### Work required
Omit the pictures and print exactly the lines of the listing below, starting at the first and ending at the line containing "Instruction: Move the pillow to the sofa".

### Data block
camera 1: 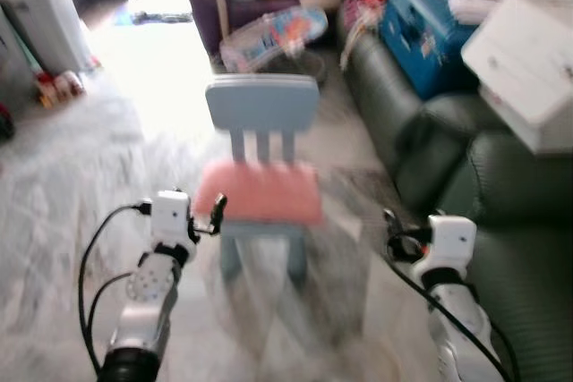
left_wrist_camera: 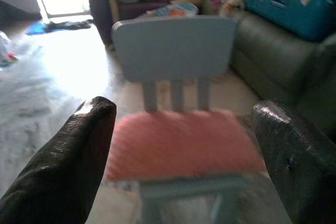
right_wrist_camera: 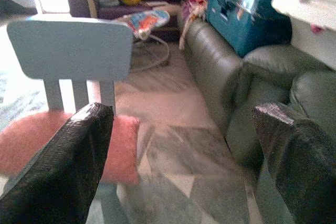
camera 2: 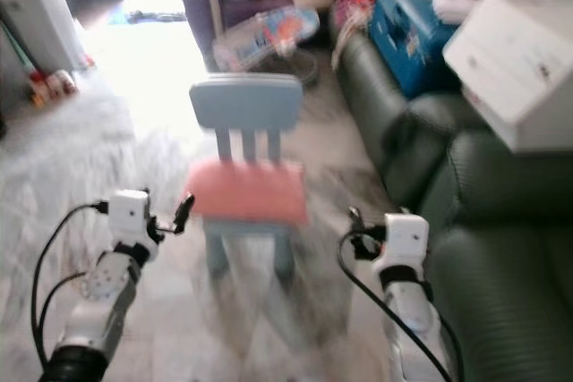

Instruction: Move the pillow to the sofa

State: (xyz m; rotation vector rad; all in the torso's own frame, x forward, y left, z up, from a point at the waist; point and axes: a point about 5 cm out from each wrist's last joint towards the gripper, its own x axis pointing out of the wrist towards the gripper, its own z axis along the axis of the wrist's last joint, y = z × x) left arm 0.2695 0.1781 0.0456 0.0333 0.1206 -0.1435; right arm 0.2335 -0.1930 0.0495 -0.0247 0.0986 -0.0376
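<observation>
Resting place: pink pillow (camera 1: 260,192) flat on seat of small blue chair (camera 1: 262,114).
Left gripper (left_wrist_camera: 184,145): fingers wide apart, short of chair, pillow ahead.
Right gripper (right_wrist_camera: 181,150): wide apart, between chair and dark sofa (camera 1: 501,221).
Clarity: head views motion-blurred.

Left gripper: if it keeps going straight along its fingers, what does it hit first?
Most likely the pink pillow on the small blue chair. The left gripper is open and the pillow sits centred between its fingers in the left wrist view. Depth is blurred, so this is an estimate.
</observation>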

### Response box
camera 1: 
left_wrist_camera: 
right_wrist_camera: 
camera 2: 

Instruction: Move the pillow to the sofa

The answer stands, and there is nothing more to add.